EXERCISE: Your reply is to be the lines below, exactly as written, with images omitted.

══ EXERCISE DATA

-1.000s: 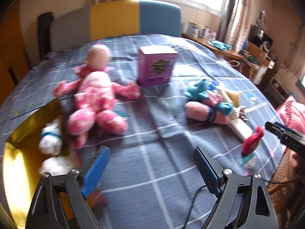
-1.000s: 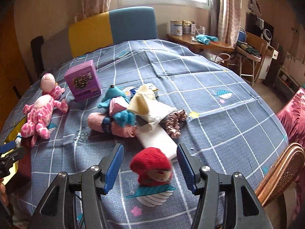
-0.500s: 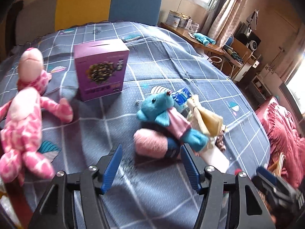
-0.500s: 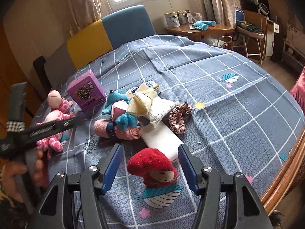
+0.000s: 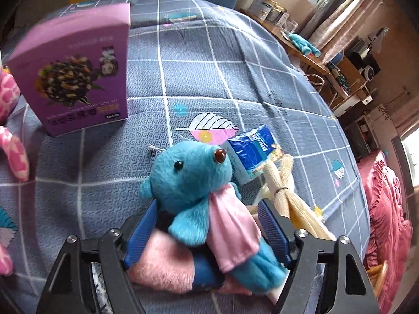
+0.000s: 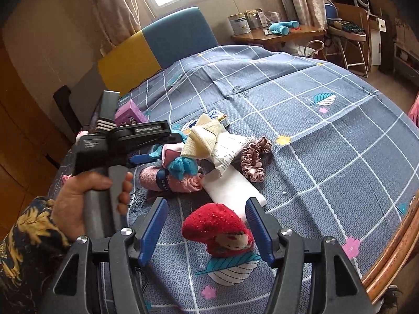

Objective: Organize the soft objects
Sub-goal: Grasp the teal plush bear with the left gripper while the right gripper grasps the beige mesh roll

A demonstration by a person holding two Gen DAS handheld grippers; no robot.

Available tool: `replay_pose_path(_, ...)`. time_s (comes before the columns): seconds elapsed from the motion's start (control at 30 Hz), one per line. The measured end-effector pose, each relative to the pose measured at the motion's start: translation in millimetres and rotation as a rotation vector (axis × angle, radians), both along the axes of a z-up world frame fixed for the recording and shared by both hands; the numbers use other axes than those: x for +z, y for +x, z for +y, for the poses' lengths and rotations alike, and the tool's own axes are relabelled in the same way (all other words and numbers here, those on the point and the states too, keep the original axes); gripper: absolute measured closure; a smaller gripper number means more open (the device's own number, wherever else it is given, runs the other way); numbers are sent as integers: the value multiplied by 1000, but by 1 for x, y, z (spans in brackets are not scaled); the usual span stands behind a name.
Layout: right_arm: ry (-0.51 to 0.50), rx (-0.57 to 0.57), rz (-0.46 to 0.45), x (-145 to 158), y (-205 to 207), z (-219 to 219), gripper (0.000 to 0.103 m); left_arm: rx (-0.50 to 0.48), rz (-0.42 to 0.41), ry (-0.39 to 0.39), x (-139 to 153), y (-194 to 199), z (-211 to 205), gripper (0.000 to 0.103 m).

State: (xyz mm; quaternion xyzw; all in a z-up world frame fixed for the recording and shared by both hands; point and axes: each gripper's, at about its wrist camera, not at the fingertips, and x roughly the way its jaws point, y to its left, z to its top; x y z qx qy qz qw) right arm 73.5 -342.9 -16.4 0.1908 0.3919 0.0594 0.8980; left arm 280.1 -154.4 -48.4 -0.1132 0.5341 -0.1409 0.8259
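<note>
Checked blue tablecloth (image 6: pixel 327 136) covering the table.
Lying on it: purple box (image 5: pixel 76 73), blue plush (image 5: pixel 193 188), scrunchie (image 6: pixel 252 158), red-haired doll (image 6: pixel 222 231).

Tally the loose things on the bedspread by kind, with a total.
Soft toys: 3, the blue bear, the pink spotted doll, the red-haired doll
Boxes: 1, the purple box
Tissue packs: 1, the blue pack
Scrunchies: 1, the pink scrunchie
Rolled pink towels: 1
Cream cloths: 1
Total: 8
</note>
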Motion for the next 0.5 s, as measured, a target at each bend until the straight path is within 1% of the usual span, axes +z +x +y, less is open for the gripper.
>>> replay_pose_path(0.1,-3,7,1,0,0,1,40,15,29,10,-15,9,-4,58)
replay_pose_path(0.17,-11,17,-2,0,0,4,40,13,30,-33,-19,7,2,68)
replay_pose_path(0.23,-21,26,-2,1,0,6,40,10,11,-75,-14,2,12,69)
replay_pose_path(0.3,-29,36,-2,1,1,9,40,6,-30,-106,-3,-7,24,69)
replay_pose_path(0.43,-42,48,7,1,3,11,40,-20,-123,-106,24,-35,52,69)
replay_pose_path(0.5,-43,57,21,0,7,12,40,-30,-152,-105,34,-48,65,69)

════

EXERCISE SOLUTION:
-1.000s: 
-1.000s: 
-0.500s: 
-0.500s: 
+0.000s: 
+0.000s: 

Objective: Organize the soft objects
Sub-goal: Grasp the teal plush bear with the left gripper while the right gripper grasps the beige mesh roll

A demonstration by a person holding two Gen DAS handheld grippers; no robot.

Available tool: `replay_pose_path(_, ...)`. time_s (comes before the columns): seconds elapsed from the motion's start (control at 30 Hz), one per line. The measured end-effector pose, each relative to the pose measured at the motion's start: translation in millimetres and rotation as a rotation vector (axis × angle, radians), both along the axes of a z-up world frame fixed for the recording and shared by both hands; the numbers use other axes than those: x for +z, y for +x, z for +y, for the poses' lengths and rotations alike, and the tool's own axes are relabelled in the same way (all other words and numbers here, those on the point and the states too, keep the original axes); gripper: absolute measured closure; a smaller gripper number means more open (the device's own number, wherever else it is given, runs the other way); numbers are sent as integers: the value multiplied by 1000, but by 1 for x, y, z (spans in brackets are not scaled); the usual span stands behind a name.
Layout: right_arm: ry (-0.51 to 0.50), rx (-0.57 to 0.57), rz (-0.46 to 0.45), x (-145 to 158), y (-205 to 207), z (-219 to 219), gripper (0.000 to 0.103 m); left_arm: rx (-0.50 to 0.48), rz (-0.42 to 0.41), ry (-0.39 to 0.39), x (-139 to 153), y (-194 to 199), z (-211 to 205), gripper (0.000 to 0.103 m).

State: (xyz mm; quaternion xyzw; all in a z-up world frame fixed for the recording and shared by both hands; point and axes: each gripper's, at about its wrist camera, not at the fingertips, and x roughly the way its jaws point, y to its left, z to its top; x y z qx qy qz qw) right arm 73.5 -342.9 -16.4 0.1908 0.3919 0.0594 0.8980; left arm 280.1 -154.4 -48.4 -0.1132 0.5341 -0.1409 0.8259
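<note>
Checked blue tablecloth (image 6: pixel 327 136) covering the table.
Lying on it: purple box (image 5: pixel 76 73), blue plush (image 5: pixel 193 188), scrunchie (image 6: pixel 252 158), red-haired doll (image 6: pixel 222 231).

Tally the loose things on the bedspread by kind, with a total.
Soft toys: 3, the blue bear, the pink spotted doll, the red-haired doll
Boxes: 1, the purple box
Tissue packs: 1, the blue pack
Scrunchies: 1, the pink scrunchie
Rolled pink towels: 1
Cream cloths: 1
Total: 8
</note>
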Motion for the next 0.5 s, as measured, a target at each bend until the straight path is within 1% of the usual span, axes +z +x +y, less is open for the gripper.
>>> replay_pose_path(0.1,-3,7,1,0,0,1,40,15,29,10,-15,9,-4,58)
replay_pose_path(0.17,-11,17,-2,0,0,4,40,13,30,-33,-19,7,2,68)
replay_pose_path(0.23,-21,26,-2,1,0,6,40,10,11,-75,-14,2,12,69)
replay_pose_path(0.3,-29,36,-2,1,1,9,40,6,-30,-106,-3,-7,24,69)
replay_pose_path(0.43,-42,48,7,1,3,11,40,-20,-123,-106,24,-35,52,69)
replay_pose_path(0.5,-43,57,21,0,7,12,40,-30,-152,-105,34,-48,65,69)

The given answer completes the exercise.